_EXERCISE PROMPT_. When you repeat the listing below, keep every word exactly and leave out each picture.

_SOURCE MATERIAL_.
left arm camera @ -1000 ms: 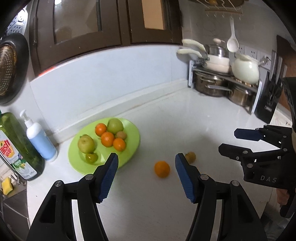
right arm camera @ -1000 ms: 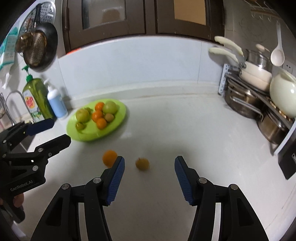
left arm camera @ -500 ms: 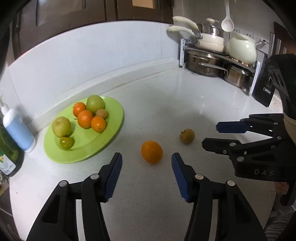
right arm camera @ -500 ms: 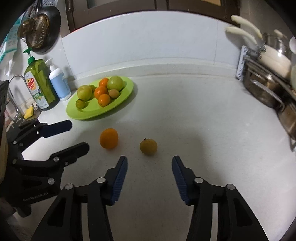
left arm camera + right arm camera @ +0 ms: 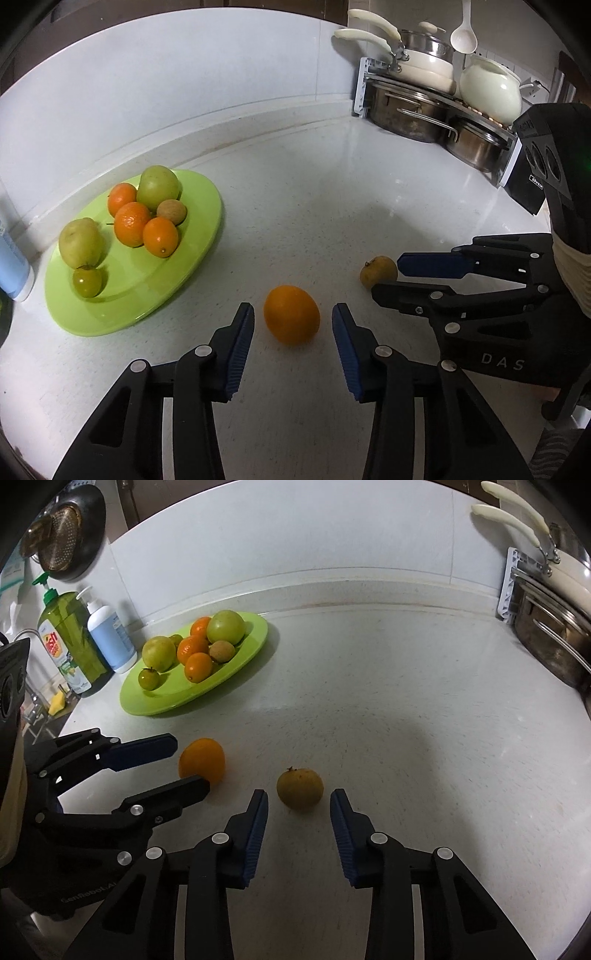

_RESPONSE BOX_.
left arm camera @ -1000 ms: 
right arm camera @ -1000 ms: 
left arm camera @ -500 ms: 
right arm camera @ -500 ms: 
left arm camera + right arm camera @ +0 ms: 

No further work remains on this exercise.